- **Exercise objective**
Copy each of the entries below faithfully, setting aside any pictures.

************

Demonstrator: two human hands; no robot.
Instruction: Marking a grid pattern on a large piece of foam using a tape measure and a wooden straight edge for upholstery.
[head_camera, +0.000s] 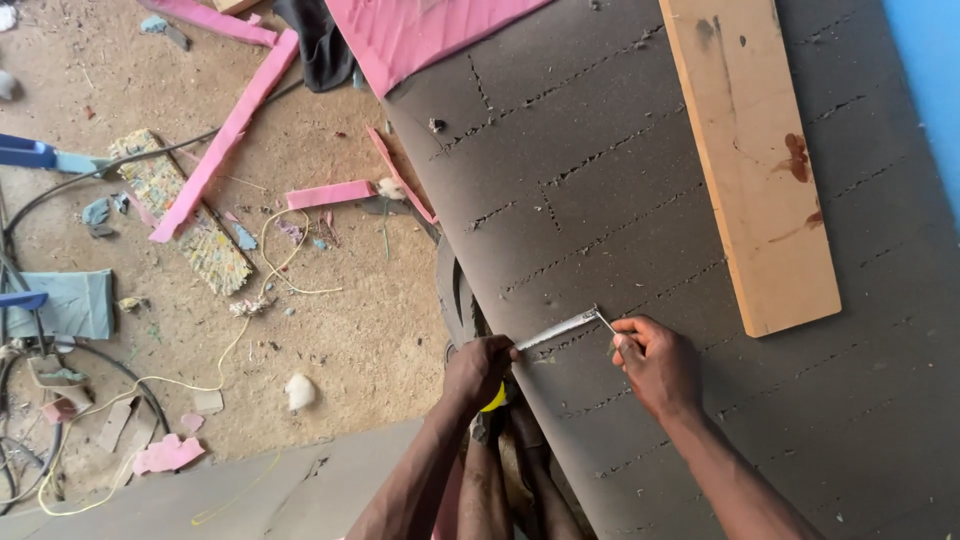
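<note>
While the left hand (478, 370) grips a yellow tape measure (496, 398), its blade (556, 328) stretches across the dark foam sheet (640, 200) — the right hand (655, 362) pinches a marker (604, 320) at the blade's tip, below a wooden plank (750, 150).

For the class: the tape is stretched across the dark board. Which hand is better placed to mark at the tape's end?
Probably the right hand: its fingers sit at the tape measure tip on the dark board, while the left hand grips the yellow case.

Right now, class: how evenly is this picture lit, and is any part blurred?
Head view: soft, even daylight with no hard shadows or glare; the dark board and tape measure between left hand and right hand are sharp; the far corners look slightly soft.
</note>
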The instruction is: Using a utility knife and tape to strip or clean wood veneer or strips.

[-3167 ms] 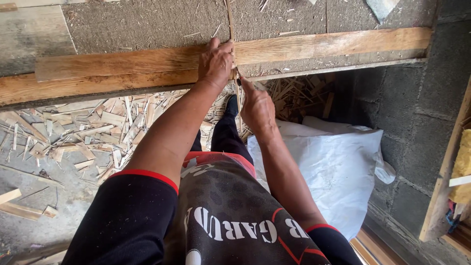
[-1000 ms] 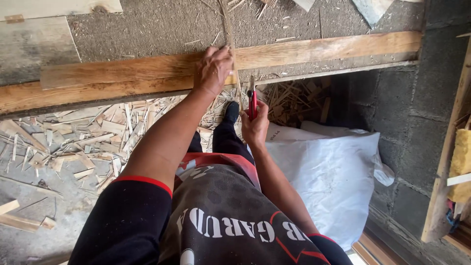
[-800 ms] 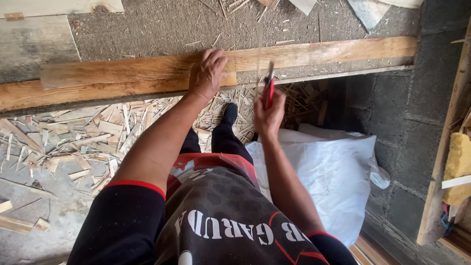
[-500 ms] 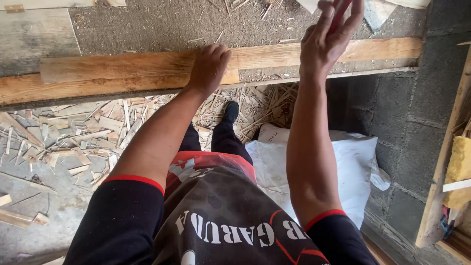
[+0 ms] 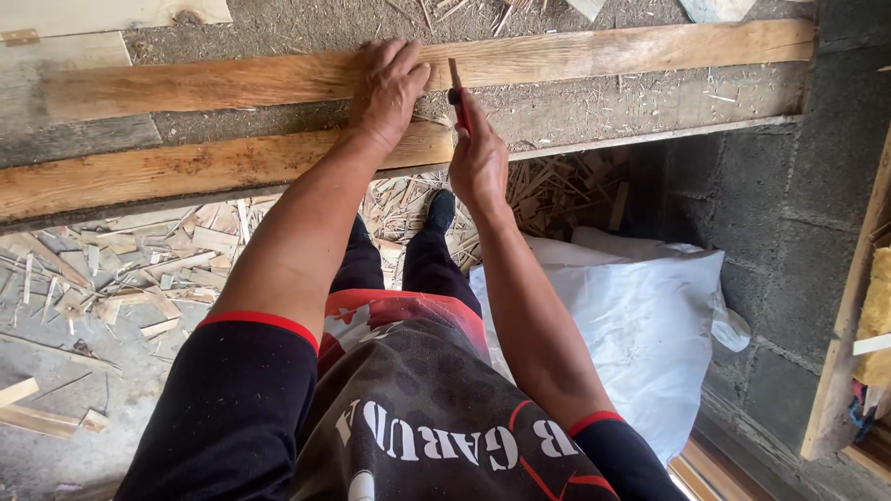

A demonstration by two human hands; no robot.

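Observation:
My left hand lies flat, fingers spread, on a long pale wooden plank that runs across the rough grey bench top. My right hand is just to its right, closed around a slim red-handled tool. The tool's tip points up at the plank's near edge. A second plank lies nearer me along the bench's front edge, and both forearms cross over it.
Wood shavings and offcuts cover the floor below the bench. A white sack sits at the right by my legs and black shoe. A grey block wall and a leaning wooden post close the right side.
My right hand, raised high with spread fingers half a second ago, has come back down beside my left hand and holds the red-handled tool at the plank. The left hand stays pressed on the wood.

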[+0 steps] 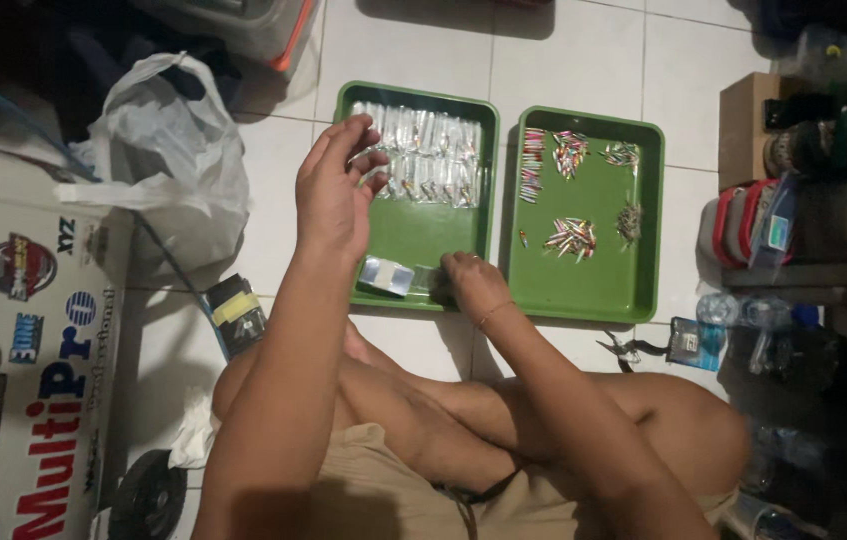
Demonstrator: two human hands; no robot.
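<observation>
A person sits cross-legged on a tiled floor (583,55) before two green trays laid side by side. The left hand (335,190) hovers over the near-left corner of the left tray (421,255), its grip loose and narrow, fingers curled with thumb and fingertips close together; whether anything small is pinched there cannot be told. Just beyond its fingertips lie rows of clear packets (428,155), filling the far half of that tray. The right hand (473,283) rests at the tray's near edge, its grip closed down on a clear packet (421,277), with a small pale pack (386,275) touching the tray floor just to its left, between the two hands. Just to the right of the right hand sits the right tray (603,290), holding several separate heaps of small colourful lures (571,237). Left of the left hand, well apart, a white plastic bag (173,150) slumps on the floor beside a large white machine (28,330). Near the right forearm, pliers (623,350) lie on the tiles by a small blue packet (693,343).
</observation>
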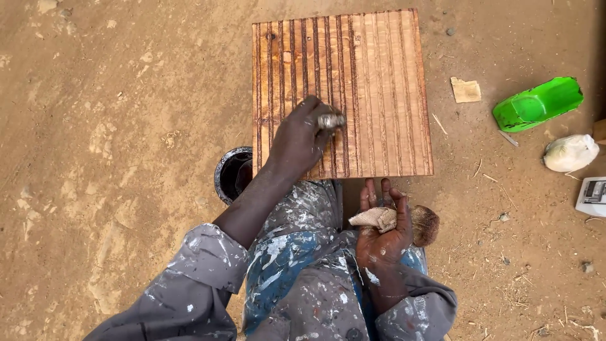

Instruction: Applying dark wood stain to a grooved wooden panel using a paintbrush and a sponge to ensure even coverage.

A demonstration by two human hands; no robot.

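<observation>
On the sandy ground [113, 126], a grooved wooden panel [385, 95] lies flat just ahead of the person's knees, its left half stained darker along the grooves than its paler right half. The left hand [302, 140] rests on the panel near its lower left part, fingers closed around a small brush [331, 120] whose metal ferrule shows between the fingertips, pressed against a groove. Just off the panel's lower left corner stands a dark round tin [232, 172], partly hidden by the left forearm. The right hand [385, 228] hangs just below the panel's lower edge, palm up, fingers loosely curled over a crumpled beige rag [374, 218]; a brown rounded thing [427, 225] sits touching it on the right side, though what it is I cannot tell. Well off the panel's right edge lie a scrap of paper [466, 89], a green plastic scoop-shaped container [538, 103] and a white bundle [570, 153]. Paint-spattered trousers [297, 265] fill the bottom
</observation>
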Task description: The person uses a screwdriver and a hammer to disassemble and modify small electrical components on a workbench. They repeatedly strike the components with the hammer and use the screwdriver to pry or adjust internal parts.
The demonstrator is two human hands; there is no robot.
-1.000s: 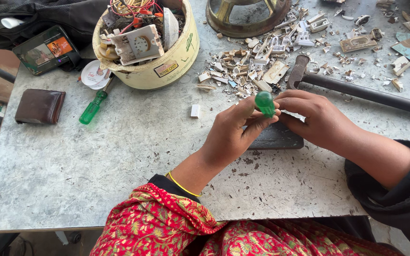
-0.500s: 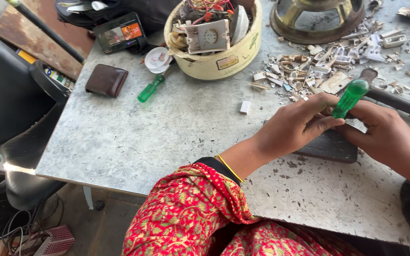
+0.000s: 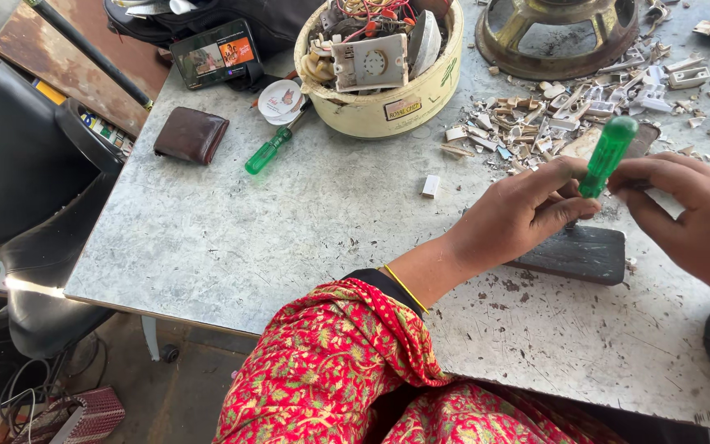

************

- **Problem solution**
Demonstrator: two human hands; no robot.
Instruction: Marking a grid pattern on a large piece of foam using a tape measure and a wooden straight edge for upholstery.
[head_camera, +0.000s] 
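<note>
While the left hand (478, 370) grips a yellow tape measure (496, 398), its blade (556, 328) stretches across the dark foam sheet (640, 200) — the right hand (655, 362) pinches a marker (604, 320) at the blade's tip, below a wooden plank (750, 150).

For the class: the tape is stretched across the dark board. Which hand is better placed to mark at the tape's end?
Probably the right hand: its fingers sit at the tape measure tip on the dark board, while the left hand grips the yellow case.

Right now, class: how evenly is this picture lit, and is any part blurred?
Head view: soft, even daylight with no hard shadows or glare; the dark board and tape measure between left hand and right hand are sharp; the far corners look slightly soft.
</note>
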The instruction is: Using a utility knife and tape to strip or clean wood veneer or strips.

[-3167 ms] 
[-1000 ms] 
[-800 ms] 
[-500 ms] 
[+0 ms] 

A demonstration by two human hands; no robot.

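Observation:
My left hand lies flat, fingers spread, on a long pale wooden plank that runs across the rough grey bench top. My right hand is just to its right, closed around a slim red-handled tool. The tool's tip points up at the plank's near edge. A second plank lies nearer me along the bench's front edge, and both forearms cross over it.
Wood shavings and offcuts cover the floor below the bench. A white sack sits at the right by my legs and black shoe. A grey block wall and a leaning wooden post close the right side.
My right hand, raised high with spread fingers half a second ago, has come back down beside my left hand and holds the red-handled tool at the plank. The left hand stays pressed on the wood.
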
[+0 steps] 
Demonstrator: two human hands; no robot.
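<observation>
A person sits cross-legged on a tiled floor (583,55) before two green trays laid side by side. The left hand (335,190) hovers over the near-left corner of the left tray (421,255), its grip loose and narrow, fingers curled with thumb and fingertips close together; whether anything small is pinched there cannot be told. Just beyond its fingertips lie rows of clear packets (428,155), filling the far half of that tray. The right hand (473,283) rests at the tray's near edge, its grip closed down on a clear packet (421,277), with a small pale pack (386,275) touching the tray floor just to its left, between the two hands. Just to the right of the right hand sits the right tray (603,290), holding several separate heaps of small colourful lures (571,237). Left of the left hand, well apart, a white plastic bag (173,150) slumps on the floor beside a large white machine (28,330). Near the right forearm, pliers (623,350) lie on the tiles by a small blue packet (693,343).
</observation>
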
Instruction: Applying dark wood stain to a grooved wooden panel using a paintbrush and a sponge to ensure even coverage.

A demonstration by two human hands; no robot.

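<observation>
On the sandy ground [113, 126], a grooved wooden panel [385, 95] lies flat just ahead of the person's knees, its left half stained darker along the grooves than its paler right half. The left hand [302, 140] rests on the panel near its lower left part, fingers closed around a small brush [331, 120] whose metal ferrule shows between the fingertips, pressed against a groove. Just off the panel's lower left corner stands a dark round tin [232, 172], partly hidden by the left forearm. The right hand [385, 228] hangs just below the panel's lower edge, palm up, fingers loosely curled over a crumpled beige rag [374, 218]; a brown rounded thing [427, 225] sits touching it on the right side, though what it is I cannot tell. Well off the panel's right edge lie a scrap of paper [466, 89], a green plastic scoop-shaped container [538, 103] and a white bundle [570, 153]. Paint-spattered trousers [297, 265] fill the bottom
</observation>
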Task description: The person uses a screwdriver and a hammer to disassemble and modify small electrical components on a workbench. They repeatedly strike the components with the hammer and use the screwdriver to pry or adjust internal parts.
The demonstrator is two human hands; there is no robot.
-1.000s: 
-0.500s: 
+0.000s: 

Nothing else belongs to this answer.